Main pulmonary artery (MPA) and ascending aorta flow was quantified from 4D flow MRI using two commercially available software programs. Flow measurements made in three locations in each of these vessels were internally consistent with negligible bias for both programs. Furthermore, differences in mean MPA and aorta flow between programs were also negligible. These preliminary results are encouraging in affirming the reproducibility and reliability of flow measurements from clinical 4D flow MRI acquisitions.

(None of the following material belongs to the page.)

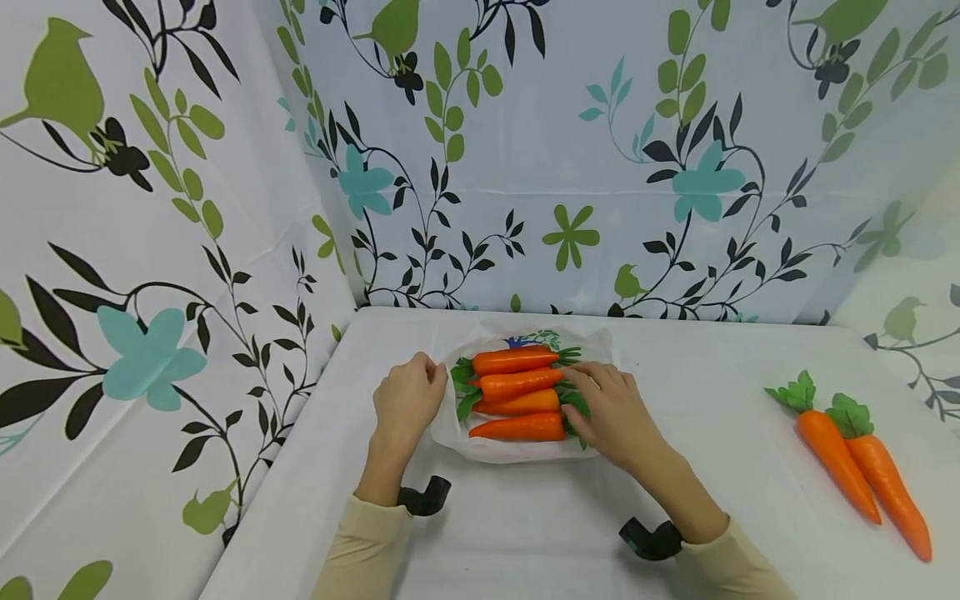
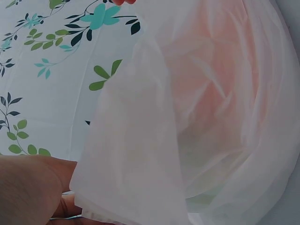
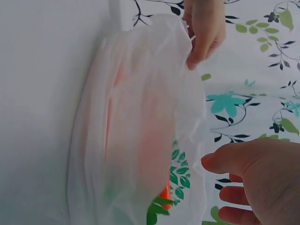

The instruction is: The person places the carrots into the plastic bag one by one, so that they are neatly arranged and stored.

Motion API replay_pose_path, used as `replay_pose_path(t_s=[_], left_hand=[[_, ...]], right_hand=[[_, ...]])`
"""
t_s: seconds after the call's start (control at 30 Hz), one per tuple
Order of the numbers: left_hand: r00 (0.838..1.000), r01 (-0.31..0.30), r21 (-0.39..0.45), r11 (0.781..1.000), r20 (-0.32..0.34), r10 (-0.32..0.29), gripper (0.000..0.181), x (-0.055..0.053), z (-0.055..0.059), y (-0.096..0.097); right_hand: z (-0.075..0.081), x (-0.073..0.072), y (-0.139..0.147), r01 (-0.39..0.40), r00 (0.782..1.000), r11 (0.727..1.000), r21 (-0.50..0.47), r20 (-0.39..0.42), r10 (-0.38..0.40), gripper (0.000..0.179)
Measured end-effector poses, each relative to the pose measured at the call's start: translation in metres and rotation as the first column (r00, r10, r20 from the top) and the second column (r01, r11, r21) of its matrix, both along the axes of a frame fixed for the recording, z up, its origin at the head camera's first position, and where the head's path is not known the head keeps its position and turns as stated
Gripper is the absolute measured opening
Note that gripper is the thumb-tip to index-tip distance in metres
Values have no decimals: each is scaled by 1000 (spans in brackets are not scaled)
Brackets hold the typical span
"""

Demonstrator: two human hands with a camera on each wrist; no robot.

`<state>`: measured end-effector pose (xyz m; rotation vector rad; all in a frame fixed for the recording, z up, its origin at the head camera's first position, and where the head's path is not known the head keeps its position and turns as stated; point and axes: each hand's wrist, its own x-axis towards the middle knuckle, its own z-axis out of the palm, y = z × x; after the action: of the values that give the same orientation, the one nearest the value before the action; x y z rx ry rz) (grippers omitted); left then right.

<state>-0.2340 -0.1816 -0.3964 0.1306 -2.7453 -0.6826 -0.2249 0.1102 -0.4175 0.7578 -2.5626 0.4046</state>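
Observation:
A thin white plastic bag (image 1: pixel 495 452) lies open on the table with several orange carrots (image 1: pixel 521 385) side by side in it. Their green leaves point to either side. At the bag's left rim my left hand (image 1: pixel 408 398) pinches the plastic; the right wrist view also shows this left hand (image 3: pixel 205 28) on the rim. My right hand (image 1: pixel 618 417) is over the bag's right side, near the carrot ends and leaves. In the right wrist view, the fingers of this right hand (image 3: pixel 267 178) are spread and loosely bent, holding nothing.
Two more carrots (image 1: pixel 836 458) with green leaves lie together on the table (image 1: pixel 525 533) at the right. A patterned cloth (image 1: pixel 510 167) with birds and leaves hangs behind and to the left. Black bands (image 1: pixel 651 540) are on both wrists.

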Motion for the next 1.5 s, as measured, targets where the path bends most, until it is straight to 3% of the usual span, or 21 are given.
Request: replay_pose_path(t_s=[0.33, 0.73, 0.97, 1.5], left_hand=[[1000, -8, 0, 1000, 2, 8, 26, 1, -1, 0], [1000, -11, 5, 1000, 10, 11, 26, 0, -1, 0], [1000, -2, -5, 1000, -28, 2, 25, -1, -4, 1], [1000, 0, -9, 1000, -13, 0, 25, -1, -4, 1]], right_hand=[[6, 1, 19, 66, 997, 997, -37, 45, -64, 53], [11, -6, 47, 84, 994, 989, -123, -59, -91, 48], [10, -8, 69, 107, 987, 985, -138, -105, -122, 47], [10, -5, 120, 270, 963, 953, -140, 22, -270, 50]])
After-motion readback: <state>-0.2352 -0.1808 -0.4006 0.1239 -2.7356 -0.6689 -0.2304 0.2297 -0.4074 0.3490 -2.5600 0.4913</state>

MR Imaging: This was an IRB approved and HIPAA compliant retrospective study. Data from 13 subjects (8F/5M, 40.5±18.9 years, 7 healthy volunteers and 6 clinical subjects) was included in the analysis. 4D flow MRI was performed with a commercially available sequence with Cartesian sampling on 1.5T and 3.0T scanners (GE Healthcare, Waukesha, USA) with the following parameters: field-of-view = 360-440 x 360-440 mm, matrix = 180 x 180, acquired resolution = 2-2.44 x 2-2.44 mm, acquired slice thickness = 2.4-3.0 mm, reconstructed resolution = 1.20-1.50 x 1.41-1.72 x 1.41-1.72 mm, flip angle = 8-15 degrees, TR/TE = 4.54-5.65/2.02-2.93, Hyperkat acceleration = 6-8x, and velocity encoding = 160-200 cm/s. 4D flow MRI was set up in the sagittal orientation with the number of slices adjusted to cover the entire heart (38-80 slices). Scan time was 3.4-7.3 minutes. 4D flow MRI was performed after the administration of 0.15mmol/kg gadobenate dimeglumine (Multihance, Bracco Diagnostics, Monroe Township, USA) in the six clinical subjects. 4D flow MRI in all healthy volunteers was performed without IV contrast.
Flow Analysis: Anonymized 4D flow MRI data were loaded into two commercially available software packages, software 1 (Arterys, v. 2.4.0, Arterys, San Francisco, USA) and software 2 (cmr42, v. 5.6.3, Circle Cardiovascular Imaging, Inc. Calgary, Canada). Background and eddy current correction was performed prior to analysis. Three analysis planes were placed in the MPA (MPA1-3) and Aorta (AAo1-3) (Figure 1). The vessels were segmented with contours automatically propagated to all phases. Contours were manually adjusted on each phase, as needed, to include all of the flow. The net forward flow for each plane was recorded for both software programs.
Statistical Analysis: The consistency of three measurements of MPA1-3 and AAo1-3 was assessed by measuring the differences in those measurements (MPA1-MPA2, MPA1-MPA3, MPA2-MPA3, AAo1-AAo2, AAo1-AAo3, AAo2-AAo3). To compare the differences in measurements using each of the different software programs, differences in average MPA flow (QMPA), aorta flow (QAAo), and the ratio of QMPA/QAAo were analyzed using Bland-Altman analysis. Statistical comparisons were made with two-tailed t-test, a = 0.05.